▶ [Task to carry out]: Check each line of the data, and copy those where "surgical" appears.
[[ Data shown open ]]
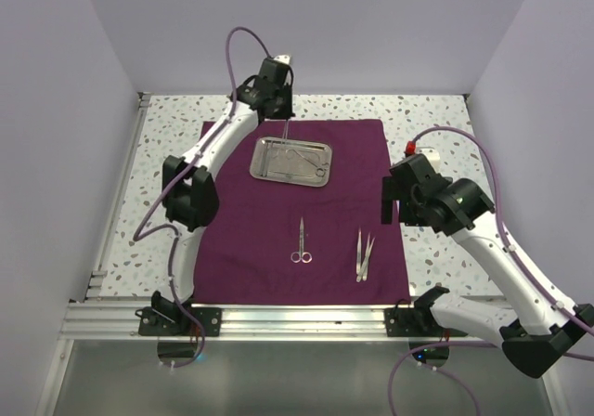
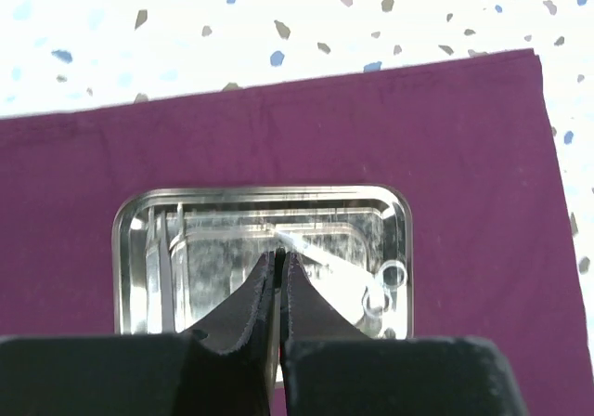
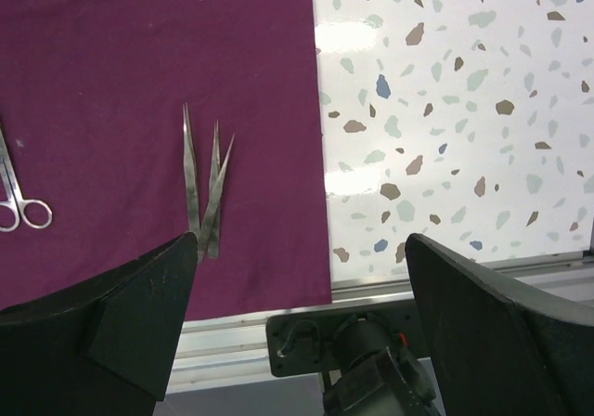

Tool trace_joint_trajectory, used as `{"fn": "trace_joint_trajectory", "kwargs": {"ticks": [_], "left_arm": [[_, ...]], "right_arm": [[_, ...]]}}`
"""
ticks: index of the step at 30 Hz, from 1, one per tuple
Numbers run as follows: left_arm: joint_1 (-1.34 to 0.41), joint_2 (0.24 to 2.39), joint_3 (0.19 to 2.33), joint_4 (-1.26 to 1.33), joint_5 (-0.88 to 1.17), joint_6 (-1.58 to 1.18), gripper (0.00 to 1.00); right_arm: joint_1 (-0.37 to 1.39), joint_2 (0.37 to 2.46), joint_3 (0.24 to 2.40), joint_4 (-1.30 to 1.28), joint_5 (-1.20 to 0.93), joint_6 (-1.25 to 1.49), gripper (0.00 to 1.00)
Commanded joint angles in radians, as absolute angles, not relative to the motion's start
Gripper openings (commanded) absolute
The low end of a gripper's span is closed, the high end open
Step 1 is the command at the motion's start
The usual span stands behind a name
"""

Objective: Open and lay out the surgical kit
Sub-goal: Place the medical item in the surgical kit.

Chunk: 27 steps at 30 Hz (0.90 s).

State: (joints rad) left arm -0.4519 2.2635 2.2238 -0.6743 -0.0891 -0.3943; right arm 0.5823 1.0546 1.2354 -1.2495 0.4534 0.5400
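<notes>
Cloth [image 1: 260, 249] lies flat on the table [image 1: 167, 128], its near edge at the rail [image 1: 297, 321]. A speckled strip stays bare on each side and at the far end. Walls close in left, right and far.

Tray [image 1: 271, 163] sits at far centre of the cloth, long axis left to right, slightly skewed, with steel pieces inside it. Open cloth lies between the tray and the scissors [image 1: 301, 240].

The scissors lie near centre, long axis near to far, rings toward the rail, tips pointing away. Tweezers [image 1: 363, 253] lie just inside the cloth's right edge, points aimed far.

Left gripper [image 2: 280, 258] hangs over the tray's far rim, fingers pressed together on a thin instrument [image 1: 286, 131] hanging upright. Right gripper [image 3: 302, 244] is over the cloth's right edge, fingers spread wide and holding nothing.
</notes>
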Motion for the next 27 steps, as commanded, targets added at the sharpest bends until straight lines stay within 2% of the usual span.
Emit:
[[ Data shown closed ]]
▶ [Exercise response]:
Objective: Open and lay out the surgical kit
Sub-goal: Place the medical item in the surgical kit.

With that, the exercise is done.